Nan opened the door to Mom’s bedroom then. Her eyes focused on the net and dripping bucket before anything else. She gasped at the water puddling on the hardwood. “This is not a bait shop!” she said to me, disappointed, and suddenly I had that feeling. The prickling feeling on the back of my neck, whenever something big was about to happen. I whirled around and Mom must have felt it, too, because her eyes were wider than silver dollars and her face paler than its normal pale.

My grandmother stepped toward the staircase, muttering something about how I needed to be more responsible and how she was always cleaning up after me like I was some three-year-old, and the entire scene flashed before my eyes.

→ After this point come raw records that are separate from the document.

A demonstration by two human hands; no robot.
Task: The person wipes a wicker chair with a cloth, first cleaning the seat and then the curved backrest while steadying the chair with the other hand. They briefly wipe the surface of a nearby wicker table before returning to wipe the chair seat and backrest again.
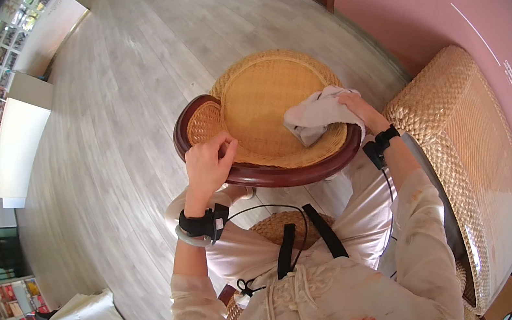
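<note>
In front of me stands a low woven rattan chair with a round seat (271,103) and a curved, dark red wooden top rail (278,178). My right hand (359,107) holds a pale cloth (314,109) at the right side of the chair. The cloth is bunched over the seat and drapes over the end of the rail. At the near left of the rail is my left hand (209,159), its fingers curled; whether it grips the rail or only rests there is hidden.
A large woven table (487,158) with a glossy top stands close on my right, by a pink wall (450,35). Grey plank flooring (130,108) stretches left. Black cables run from both wrist straps. A white lit stand (16,151) is at far left.
</note>
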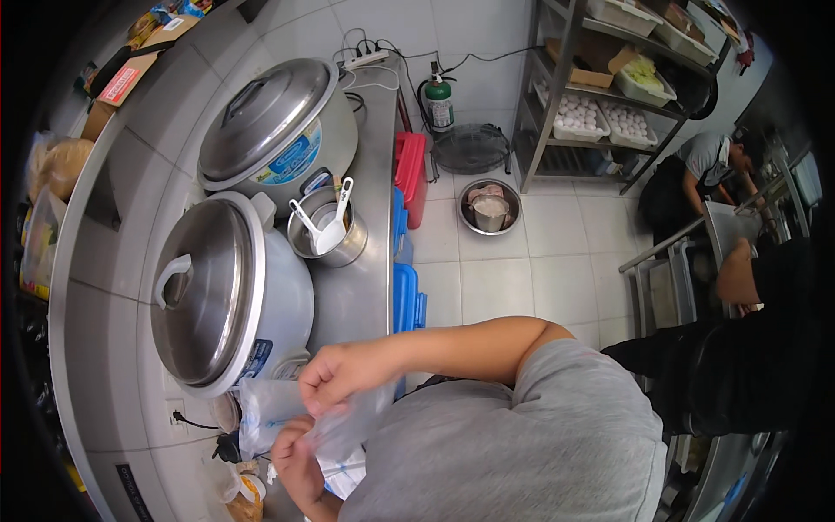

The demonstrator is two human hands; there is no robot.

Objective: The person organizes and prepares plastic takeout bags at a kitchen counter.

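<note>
My right hand [339, 377] has its fingers curled and pinches thin clear plastic. Just below it, my left hand [297, 451] grips the same clear plastic bag [349, 417], which stretches between the two. The bag is slightly blurred and I cannot tell what it holds. Behind my hands a plastic pack [264, 408] with blue print lies against the nearer rice cooker [215, 293], which is lidded. Another lidded rice cooker [280, 124] stands farther along the stainless steel counter [355, 293]. Beside them a metal pot [349, 245] holds white measuring spoons [331, 228].
Under the counter are blue-lidded containers [408, 297] and a red bin [409, 179]. A metal bowl [464, 212] and a fire extinguisher [438, 101] stand on the floor. Egg trays [580, 119] fill part of a steel rack [554, 85]. Other people [704, 163] work at the right.
</note>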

You will hear her muffled groans as she slips on a puddle of salt water and falls down the stairwell. You will rush to the top of the stairs and slip once yourself on the water you spilled. She will be dead before you get there. You will see the pool of blood already—

I’m not sure how I ended up at the top of the stairs. I slipped twice on the salt water and kicked up the worn braided throw rug on my way, but before I could take even one breath I was beside Nan. She’d just begun to lose her balance on the top step and I saw her bare feet slipping out from under her. She turned her head toward me with a frightened look in her eyes, her mouth shaped as if letting out a silent scream, at the same time I moved toward her. I reached out and grabbed her by the upper arm, using, in my overexcitement, far too much force than common sense would dictate I should use with her. When I pulled her up toward my chest, toward safety, there was a sickening popping sound.

But she was safe. I hoisted her in my arms to the other side of the banister and set her down on steady ground, while she let out a little terrified squeak. “My arm,” she said.

It hung down at her side, limp. She tried to lift it but winced. The cycling began at once in a torrent, a hailstorm thudding against my eye sockets, but I knew for sure that her arm was broken. Despite the pain in my head, I sighed with relief. The alternative was a lot worse.

My mother stood in the doorway to her room, clutching the side of her head with one of her hands and wincing a little despite a small, contradictory smile on her face. “See?” she said to me. “The good side.”